The 25-year minimum punishment makes plea negotiations difficult. A defendant facing a §21.02 charge often receives a plea offer to a lesser included offense (such as indecency with a child) with a substantially lower sentence. Counsel must weigh the cost of plea (often substantial prison time, registration for life) against the cost of trial (the 25-year minimum if convicted, life without parole if the jury maxes out).

Indecency with a Child Under §21.11

Texas Penal Code §21.11 covers two categories of conduct: sexual contact with a child younger than 17 (§21.11(a)(1)), and exposure of the defendant's genitals or anus to a child or causing a child to expose theirs (§21.11(a)(2)). The contact form is a second-degree felony (2-20 years). The exposure form is a third-degree felony (2-10 years). Both are registrable offenses and both carry serious lifelong collateral consequences.

"Sexual contact" is defined at §21.11(c) as touching the anus, breast, or any part of the genitals of another person with intent to arouse or gratify sexual desire. The element of "intent to arouse or gratify" is often the principal defense ground. Many alleged contacts arise from medical care, athletic training, family-context play, or accidental contact. Where the State cannot prove the specific sexual intent, the conduct may not be a crime even if the touching occurred.

The Texas "Romeo and Juliet" defense, codified at §21.11(b)(1), provides an affirmative defense where the defendant was not more than three years older than the complainant, the complainant was at least 14, and the defendant did not use force, duress, or threats. The defense applies to consensual conduct between persons close in age. Counsel should screen every §21.11 case involving complainants between 14 and 17 for the Romeo-and-Juliet defense.

Possession and Promotion of Child Pornography

Texas Penal Code §43.26 makes it a third-degree felony to knowingly possess visual material depicting a child younger than 18 engaging in sexual conduct. Promotion (distribution, production, advertising) is a second-degree felony. The "knowing" requirement is the principal defense battleground in many cases. Files received automatically by peer-to-peer software, files cached by web browsers, and files downloaded inadvertently can support a defense based on lack of knowledge.

Federal child-pornography offenses under 18 U.S.C. §§2252–2252A carry substantially longer sentences. Possession alone is a 10-year offense (up to 20 if the depictions are of children under 12). Receipt or distribution is a 5-year mandatory minimum up to 20 years. Production is a 15-year mandatory minimum up to 30 years. Federal sentencing guidelines for child-pornography offenses add substantial enhancements for the number of images, the use of a computer, the age of the depicted children, and the nature of the depicted conduct. A federal possession case with no other enhancements can produce a guideline range well above the statutory minimum.

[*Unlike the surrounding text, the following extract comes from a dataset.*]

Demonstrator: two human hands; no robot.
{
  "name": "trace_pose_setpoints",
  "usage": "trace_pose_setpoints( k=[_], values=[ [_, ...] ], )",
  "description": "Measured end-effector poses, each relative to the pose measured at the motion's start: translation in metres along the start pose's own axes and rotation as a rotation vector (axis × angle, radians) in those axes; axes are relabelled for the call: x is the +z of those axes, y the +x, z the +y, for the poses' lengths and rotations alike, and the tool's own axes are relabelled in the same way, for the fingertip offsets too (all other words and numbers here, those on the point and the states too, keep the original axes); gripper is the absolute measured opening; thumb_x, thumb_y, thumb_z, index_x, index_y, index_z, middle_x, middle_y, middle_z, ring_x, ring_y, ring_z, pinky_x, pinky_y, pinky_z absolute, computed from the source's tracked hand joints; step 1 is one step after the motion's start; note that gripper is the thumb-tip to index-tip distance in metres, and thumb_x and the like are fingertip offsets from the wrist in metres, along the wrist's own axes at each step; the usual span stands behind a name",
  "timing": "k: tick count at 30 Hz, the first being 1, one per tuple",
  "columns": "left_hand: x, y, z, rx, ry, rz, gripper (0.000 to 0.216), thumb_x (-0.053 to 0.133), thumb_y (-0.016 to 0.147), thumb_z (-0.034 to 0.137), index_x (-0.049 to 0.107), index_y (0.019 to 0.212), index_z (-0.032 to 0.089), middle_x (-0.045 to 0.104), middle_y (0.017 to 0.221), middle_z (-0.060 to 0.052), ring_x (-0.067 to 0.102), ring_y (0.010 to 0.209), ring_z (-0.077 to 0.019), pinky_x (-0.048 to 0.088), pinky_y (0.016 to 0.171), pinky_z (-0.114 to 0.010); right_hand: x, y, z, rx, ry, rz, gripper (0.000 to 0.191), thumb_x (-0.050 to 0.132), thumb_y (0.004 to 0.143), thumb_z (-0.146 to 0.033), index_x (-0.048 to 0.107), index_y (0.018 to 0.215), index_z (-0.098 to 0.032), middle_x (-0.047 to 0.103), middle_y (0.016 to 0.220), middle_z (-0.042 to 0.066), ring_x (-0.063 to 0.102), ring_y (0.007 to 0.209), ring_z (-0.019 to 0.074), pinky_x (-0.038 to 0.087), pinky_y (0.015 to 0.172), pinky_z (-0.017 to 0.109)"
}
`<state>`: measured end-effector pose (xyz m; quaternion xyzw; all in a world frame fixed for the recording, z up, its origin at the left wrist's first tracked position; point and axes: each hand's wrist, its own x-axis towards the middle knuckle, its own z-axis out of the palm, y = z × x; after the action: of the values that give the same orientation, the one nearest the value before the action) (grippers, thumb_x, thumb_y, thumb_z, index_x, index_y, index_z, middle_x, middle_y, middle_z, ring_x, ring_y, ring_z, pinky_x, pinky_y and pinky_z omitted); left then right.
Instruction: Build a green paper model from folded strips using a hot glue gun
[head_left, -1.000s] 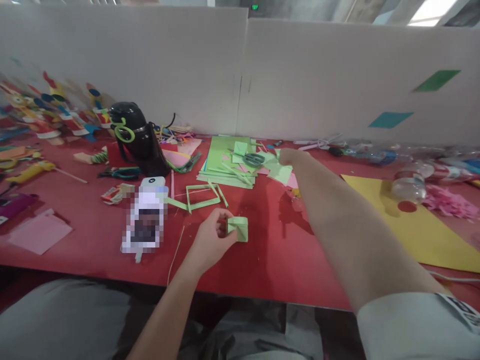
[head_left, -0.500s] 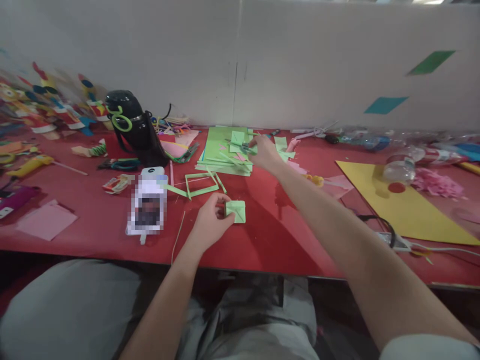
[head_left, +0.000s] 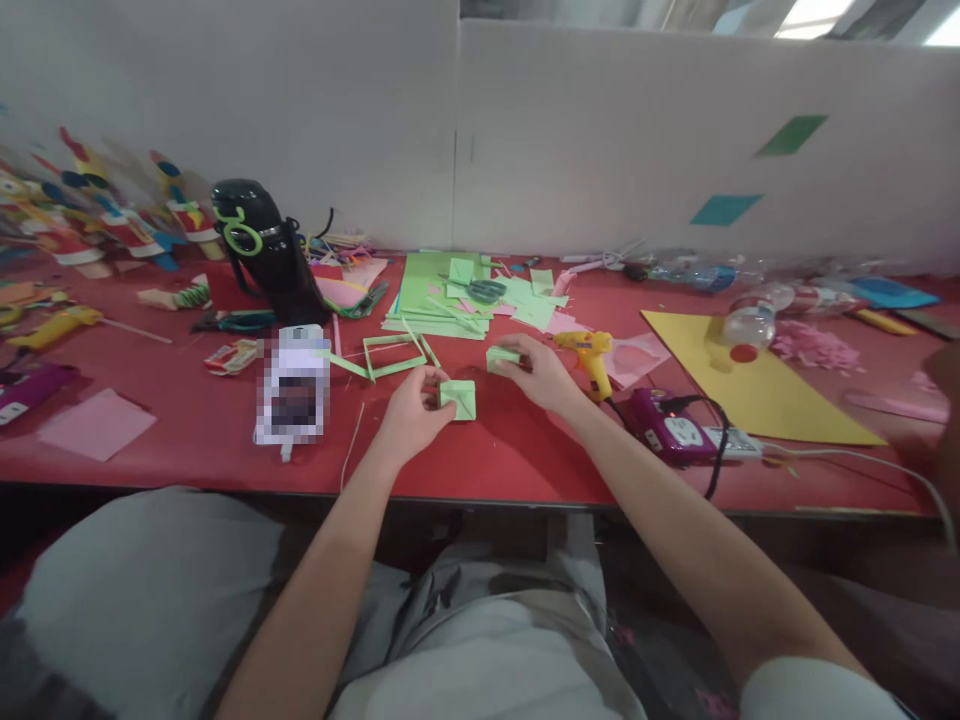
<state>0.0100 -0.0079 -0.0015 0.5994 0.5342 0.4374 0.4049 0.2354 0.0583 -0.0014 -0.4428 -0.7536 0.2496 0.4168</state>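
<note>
My left hand (head_left: 411, 408) pinches a folded light-green paper square (head_left: 458, 399) just above the red table (head_left: 517, 460). My right hand (head_left: 536, 372) is closed on a second small green paper piece (head_left: 500, 356), a little to the right of the first. Both hands sit near the table's front middle, close together. A stack of green paper sheets (head_left: 427, 300) with loose green cut-offs and scissors (head_left: 486, 290) lies behind them. A frame of green paper strips (head_left: 390, 355) lies just left of my hands.
A yellow glue gun (head_left: 589, 352) and a purple power strip (head_left: 669, 432) with cables lie right of my right hand. Further right are a yellow sheet (head_left: 757, 385) and plastic bottles (head_left: 750, 320). A phone (head_left: 292, 392), black flask (head_left: 262, 245), pink paper (head_left: 96, 422) and paper crafts sit left.
My right hand drew back from the green paper stack at the rear and now holds a small green piece beside my left hand. The view shifted right, showing the glue gun and power strip.
</note>
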Motion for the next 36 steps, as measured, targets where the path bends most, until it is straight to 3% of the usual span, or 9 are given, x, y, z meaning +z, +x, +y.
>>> trace_pose_setpoints(
  k=[4,8,12,19,23,36],
  values=[
    [0.000,0.001,-0.002,0.029,0.000,-0.005,0.031,0.069,0.071,0.016,0.055,0.098,0.020,0.063,0.096,-0.002,0.062,0.072,-0.0116,0.050,0.066,-0.026,-0.001,-0.007,-0.001,0.054,0.104,-0.012,0.021,0.068,0.083,-0.037,0.070,0.093,-0.019,0.074,0.095,0.007,0.066,0.090,0.0218,0.050,0.084,0.038],
    [0.000,0.000,-0.003,0.110,0.019,0.028,0.029,0.068,0.073,0.017,0.055,0.098,0.020,0.063,0.097,-0.002,0.063,0.078,-0.0133,0.051,0.070,-0.027,0.001,-0.015,-0.008,0.192,0.420,0.015,0.029,0.074,0.079,-0.043,0.073,0.097,-0.021,0.073,0.095,0.005,0.065,0.088,0.0192,0.050,0.085,0.036],
    [-0.001,0.000,-0.002,0.155,0.027,0.082,0.030,0.067,0.074,0.016,0.054,0.100,0.021,0.064,0.098,-0.002,0.064,0.079,-0.0144,0.051,0.070,-0.027,0.005,-0.019,-0.022,0.228,0.702,-0.152,0.034,0.079,0.076,-0.042,0.072,0.101,-0.020,0.071,0.089,0.003,0.064,0.080,0.0157,0.052,0.078,0.032],
    [0.001,-0.001,0.000,0.206,0.092,0.162,0.029,0.066,0.075,0.013,0.054,0.100,0.022,0.067,0.096,-0.002,0.066,0.078,-0.0147,0.052,0.070,-0.027,0.006,-0.025,-0.044,0.133,0.619,-0.202,0.025,0.078,0.080,-0.042,0.074,0.090,-0.020,0.068,0.087,0.004,0.061,0.076,0.0147,0.049,0.071,0.030],
    [0.001,-0.001,-0.003,0.226,0.100,0.167,0.030,0.066,0.076,0.014,0.055,0.102,0.023,0.067,0.099,-0.002,0.067,0.081,-0.0159,0.053,0.072,-0.028,0.011,-0.027,-0.046,0.011,0.513,-0.134,0.023,0.080,0.077,-0.043,0.076,0.086,-0.021,0.068,0.087,0.004,0.061,0.077,0.0159,0.049,0.071,0.032],
    [0.002,-0.004,-0.001,0.309,0.085,0.163,0.031,0.063,0.077,0.011,0.057,0.105,0.022,0.067,0.106,-0.005,0.067,0.088,-0.0168,0.055,0.080,-0.030,0.020,-0.032,-0.044,-0.092,0.325,0.090,0.015,0.076,0.081,-0.041,0.078,0.084,-0.027,0.069,0.092,0.005,0.065,0.085,0.0197,0.055,0.074,0.036]
  ],
)
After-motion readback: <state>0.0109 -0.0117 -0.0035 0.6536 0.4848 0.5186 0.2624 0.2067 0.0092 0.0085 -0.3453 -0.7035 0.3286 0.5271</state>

Defense practice in CSAM cases involves forensic challenges (whether the defendant knowingly possessed the files, whether the files are properly identified as CSAM, whether the chain of custody is sound), constitutional challenges (warrant scope, particularity, staleness), and sentencing advocacy (which is the focus of most federal cases that proceed to conviction). The First Step Act and recent guideline amendments provide some relief at sentencing but do not affect the mandatory minimums.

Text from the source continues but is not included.